== LISTED ENTRIES ==
---

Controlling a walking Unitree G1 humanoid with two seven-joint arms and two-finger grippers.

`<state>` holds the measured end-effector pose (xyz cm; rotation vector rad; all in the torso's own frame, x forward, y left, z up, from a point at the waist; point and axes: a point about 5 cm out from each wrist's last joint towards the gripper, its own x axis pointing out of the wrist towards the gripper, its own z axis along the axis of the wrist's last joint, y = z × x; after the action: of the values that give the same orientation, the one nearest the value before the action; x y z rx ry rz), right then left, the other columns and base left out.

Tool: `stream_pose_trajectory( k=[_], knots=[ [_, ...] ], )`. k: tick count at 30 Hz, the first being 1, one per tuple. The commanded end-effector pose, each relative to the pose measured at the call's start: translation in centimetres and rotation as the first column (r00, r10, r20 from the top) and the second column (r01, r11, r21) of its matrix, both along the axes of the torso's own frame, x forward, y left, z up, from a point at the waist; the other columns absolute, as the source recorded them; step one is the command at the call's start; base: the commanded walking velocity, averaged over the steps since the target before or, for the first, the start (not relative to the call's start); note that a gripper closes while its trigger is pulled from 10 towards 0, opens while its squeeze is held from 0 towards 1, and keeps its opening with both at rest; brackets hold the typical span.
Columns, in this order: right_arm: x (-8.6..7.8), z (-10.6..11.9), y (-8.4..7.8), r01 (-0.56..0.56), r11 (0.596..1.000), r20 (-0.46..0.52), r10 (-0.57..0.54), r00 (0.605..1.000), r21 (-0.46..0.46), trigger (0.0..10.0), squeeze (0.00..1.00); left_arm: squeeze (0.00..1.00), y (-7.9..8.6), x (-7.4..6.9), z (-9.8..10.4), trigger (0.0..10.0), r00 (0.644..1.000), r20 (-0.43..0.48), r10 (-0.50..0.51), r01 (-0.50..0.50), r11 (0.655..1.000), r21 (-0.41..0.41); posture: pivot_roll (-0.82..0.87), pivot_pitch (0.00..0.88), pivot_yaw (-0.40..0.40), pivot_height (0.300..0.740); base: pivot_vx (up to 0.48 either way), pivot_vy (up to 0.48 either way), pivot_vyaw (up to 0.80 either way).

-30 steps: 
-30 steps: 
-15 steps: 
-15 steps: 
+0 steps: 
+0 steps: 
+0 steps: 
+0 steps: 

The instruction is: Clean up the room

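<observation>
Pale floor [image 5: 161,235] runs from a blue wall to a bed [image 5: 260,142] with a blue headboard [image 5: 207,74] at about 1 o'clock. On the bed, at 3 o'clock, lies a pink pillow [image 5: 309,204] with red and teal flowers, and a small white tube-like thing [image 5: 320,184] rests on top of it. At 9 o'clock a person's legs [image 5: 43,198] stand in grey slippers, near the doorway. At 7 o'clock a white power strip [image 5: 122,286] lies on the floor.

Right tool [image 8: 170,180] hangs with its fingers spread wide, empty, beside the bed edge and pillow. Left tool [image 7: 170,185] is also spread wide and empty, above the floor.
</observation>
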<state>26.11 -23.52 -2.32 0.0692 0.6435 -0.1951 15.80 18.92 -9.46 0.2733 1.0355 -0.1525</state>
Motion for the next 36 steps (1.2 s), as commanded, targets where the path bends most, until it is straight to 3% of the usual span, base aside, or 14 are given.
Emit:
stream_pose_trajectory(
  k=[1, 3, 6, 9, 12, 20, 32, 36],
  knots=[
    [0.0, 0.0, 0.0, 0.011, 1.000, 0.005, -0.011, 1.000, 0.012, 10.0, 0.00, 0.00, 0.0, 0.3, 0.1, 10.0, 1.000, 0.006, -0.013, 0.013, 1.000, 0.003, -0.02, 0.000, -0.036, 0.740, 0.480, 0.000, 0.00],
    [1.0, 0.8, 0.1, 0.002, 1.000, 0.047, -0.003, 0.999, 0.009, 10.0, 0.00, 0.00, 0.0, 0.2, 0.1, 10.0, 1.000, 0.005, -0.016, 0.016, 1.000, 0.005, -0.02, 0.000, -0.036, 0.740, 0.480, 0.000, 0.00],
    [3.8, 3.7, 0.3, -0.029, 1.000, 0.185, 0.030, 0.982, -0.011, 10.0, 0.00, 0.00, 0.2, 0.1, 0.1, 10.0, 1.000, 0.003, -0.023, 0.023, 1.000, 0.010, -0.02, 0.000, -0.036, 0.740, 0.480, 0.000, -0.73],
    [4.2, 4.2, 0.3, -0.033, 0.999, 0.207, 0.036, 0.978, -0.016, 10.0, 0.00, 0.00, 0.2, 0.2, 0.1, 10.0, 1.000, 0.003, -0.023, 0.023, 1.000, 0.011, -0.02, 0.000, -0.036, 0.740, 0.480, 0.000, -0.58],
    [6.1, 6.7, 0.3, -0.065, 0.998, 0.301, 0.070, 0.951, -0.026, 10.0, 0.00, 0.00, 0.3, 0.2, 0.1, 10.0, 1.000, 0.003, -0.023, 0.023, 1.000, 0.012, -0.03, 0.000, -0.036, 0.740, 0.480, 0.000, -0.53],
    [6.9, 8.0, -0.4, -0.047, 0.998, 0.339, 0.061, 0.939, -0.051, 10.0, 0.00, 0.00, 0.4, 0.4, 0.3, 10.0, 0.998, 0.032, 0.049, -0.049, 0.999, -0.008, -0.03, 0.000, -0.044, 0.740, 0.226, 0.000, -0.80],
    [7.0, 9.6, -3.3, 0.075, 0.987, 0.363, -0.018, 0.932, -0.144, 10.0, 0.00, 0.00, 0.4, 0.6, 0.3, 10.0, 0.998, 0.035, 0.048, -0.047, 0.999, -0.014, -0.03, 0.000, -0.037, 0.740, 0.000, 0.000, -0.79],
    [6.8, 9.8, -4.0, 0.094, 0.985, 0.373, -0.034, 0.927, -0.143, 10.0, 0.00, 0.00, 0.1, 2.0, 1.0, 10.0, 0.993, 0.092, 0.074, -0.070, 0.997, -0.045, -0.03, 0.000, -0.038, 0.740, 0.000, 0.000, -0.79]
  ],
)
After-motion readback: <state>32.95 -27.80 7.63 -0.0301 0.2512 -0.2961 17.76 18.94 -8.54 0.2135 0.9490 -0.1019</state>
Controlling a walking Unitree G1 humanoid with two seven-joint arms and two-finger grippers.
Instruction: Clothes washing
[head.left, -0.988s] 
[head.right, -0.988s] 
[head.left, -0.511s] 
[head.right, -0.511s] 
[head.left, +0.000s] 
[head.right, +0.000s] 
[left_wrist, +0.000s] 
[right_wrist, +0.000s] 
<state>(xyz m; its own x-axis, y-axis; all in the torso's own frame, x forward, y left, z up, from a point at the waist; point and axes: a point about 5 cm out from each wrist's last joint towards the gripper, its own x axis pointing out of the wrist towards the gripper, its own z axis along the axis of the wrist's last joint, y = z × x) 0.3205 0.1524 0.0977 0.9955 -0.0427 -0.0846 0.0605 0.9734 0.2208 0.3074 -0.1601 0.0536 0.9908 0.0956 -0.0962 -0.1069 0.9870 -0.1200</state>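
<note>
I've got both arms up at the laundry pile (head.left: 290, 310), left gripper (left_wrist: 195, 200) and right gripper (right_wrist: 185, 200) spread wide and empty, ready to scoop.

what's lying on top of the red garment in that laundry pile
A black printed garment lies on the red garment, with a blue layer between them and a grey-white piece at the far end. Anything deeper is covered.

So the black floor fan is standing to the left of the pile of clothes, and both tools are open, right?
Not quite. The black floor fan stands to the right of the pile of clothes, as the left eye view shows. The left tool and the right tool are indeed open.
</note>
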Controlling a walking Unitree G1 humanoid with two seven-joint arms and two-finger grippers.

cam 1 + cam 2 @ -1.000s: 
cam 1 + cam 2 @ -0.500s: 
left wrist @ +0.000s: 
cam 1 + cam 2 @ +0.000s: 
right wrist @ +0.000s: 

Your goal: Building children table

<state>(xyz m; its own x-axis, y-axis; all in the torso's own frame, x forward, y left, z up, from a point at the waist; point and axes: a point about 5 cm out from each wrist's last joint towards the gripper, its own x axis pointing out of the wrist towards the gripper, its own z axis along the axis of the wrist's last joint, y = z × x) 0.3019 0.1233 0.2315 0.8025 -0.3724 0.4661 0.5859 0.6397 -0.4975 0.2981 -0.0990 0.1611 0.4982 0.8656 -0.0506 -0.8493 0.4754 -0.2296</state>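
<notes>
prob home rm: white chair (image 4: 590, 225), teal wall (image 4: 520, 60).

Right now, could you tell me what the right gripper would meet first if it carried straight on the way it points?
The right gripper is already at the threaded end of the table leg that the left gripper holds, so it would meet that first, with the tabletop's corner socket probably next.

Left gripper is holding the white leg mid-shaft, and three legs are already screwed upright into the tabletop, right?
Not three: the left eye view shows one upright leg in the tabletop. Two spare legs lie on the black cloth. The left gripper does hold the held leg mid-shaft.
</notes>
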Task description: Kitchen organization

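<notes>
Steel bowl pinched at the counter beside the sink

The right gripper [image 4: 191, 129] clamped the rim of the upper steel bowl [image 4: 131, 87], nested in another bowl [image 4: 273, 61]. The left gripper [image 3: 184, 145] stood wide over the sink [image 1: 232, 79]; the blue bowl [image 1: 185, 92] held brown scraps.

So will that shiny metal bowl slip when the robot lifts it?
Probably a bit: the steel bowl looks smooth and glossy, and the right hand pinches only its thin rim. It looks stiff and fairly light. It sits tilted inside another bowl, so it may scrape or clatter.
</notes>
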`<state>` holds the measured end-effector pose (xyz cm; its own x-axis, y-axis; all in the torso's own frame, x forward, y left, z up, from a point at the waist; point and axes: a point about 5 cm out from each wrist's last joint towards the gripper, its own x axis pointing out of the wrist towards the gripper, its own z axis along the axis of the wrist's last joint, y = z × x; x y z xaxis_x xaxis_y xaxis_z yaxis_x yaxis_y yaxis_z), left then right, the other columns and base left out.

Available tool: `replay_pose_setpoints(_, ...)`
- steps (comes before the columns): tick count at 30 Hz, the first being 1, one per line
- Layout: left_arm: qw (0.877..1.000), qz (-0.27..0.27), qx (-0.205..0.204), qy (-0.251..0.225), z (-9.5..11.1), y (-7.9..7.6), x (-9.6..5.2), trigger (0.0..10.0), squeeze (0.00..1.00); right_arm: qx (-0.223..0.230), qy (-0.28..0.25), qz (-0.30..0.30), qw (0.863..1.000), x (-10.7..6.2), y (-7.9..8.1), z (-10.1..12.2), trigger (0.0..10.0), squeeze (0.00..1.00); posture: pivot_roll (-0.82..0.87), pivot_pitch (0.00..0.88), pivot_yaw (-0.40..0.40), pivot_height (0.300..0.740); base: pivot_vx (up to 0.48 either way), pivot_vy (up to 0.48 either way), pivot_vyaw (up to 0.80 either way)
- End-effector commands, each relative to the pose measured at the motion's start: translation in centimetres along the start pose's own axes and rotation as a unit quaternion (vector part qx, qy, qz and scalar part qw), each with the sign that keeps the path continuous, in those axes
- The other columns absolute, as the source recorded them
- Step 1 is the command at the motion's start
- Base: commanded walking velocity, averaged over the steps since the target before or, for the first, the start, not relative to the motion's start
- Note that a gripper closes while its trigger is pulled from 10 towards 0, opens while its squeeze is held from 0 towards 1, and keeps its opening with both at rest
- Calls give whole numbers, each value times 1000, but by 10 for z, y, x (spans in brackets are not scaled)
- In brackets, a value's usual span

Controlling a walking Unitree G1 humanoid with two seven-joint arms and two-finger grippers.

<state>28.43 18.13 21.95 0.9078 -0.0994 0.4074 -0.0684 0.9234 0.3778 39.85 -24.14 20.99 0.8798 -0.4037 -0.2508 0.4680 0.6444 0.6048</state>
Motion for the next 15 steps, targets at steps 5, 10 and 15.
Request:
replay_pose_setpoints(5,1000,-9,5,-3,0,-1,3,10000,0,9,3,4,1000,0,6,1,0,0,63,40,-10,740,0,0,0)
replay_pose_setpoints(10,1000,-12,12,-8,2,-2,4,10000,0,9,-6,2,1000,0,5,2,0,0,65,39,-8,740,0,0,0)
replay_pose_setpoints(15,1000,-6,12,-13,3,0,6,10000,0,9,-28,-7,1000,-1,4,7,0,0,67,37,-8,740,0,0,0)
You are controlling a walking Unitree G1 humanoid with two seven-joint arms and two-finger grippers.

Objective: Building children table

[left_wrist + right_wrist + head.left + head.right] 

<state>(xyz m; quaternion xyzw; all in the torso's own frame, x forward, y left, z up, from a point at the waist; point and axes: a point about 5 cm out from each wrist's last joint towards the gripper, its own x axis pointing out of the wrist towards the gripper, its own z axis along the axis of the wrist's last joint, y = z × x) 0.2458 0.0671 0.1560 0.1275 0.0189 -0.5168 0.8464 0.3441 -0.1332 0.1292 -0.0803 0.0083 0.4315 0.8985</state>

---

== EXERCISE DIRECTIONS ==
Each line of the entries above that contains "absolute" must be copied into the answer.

== TASK OUTPUT ==
Tool: `stream_pose_trajectory( k=[_], knots=[ [_, ...] ], )`. k: tick count at 30 Hz, the first being 1, one per tuple. The commanded end-effector pose, each relative to the pose measured at the call's start: translation in centimetres and rotation as the first column (r00, r10, r20 from the top) and the second column (r01, r11, r21) of its matrix, both along the axes of the torso's own frame, x forward, y left, z up, from a point at the waist; the other columns absolute, as the source recorded them; step one is the command at the call's start; base: the commanded walking velocity, averaged over the steps since the target before or, for the first, the start (not relative to the call's start); note that a gripper closes while its trigger is pulled from 10 towards 0, opens while its squeeze is held from 0 towards 1, and keeps its opening with both at rest; brackets hold the typical span.
- The other columns absolute, as the source recorded them

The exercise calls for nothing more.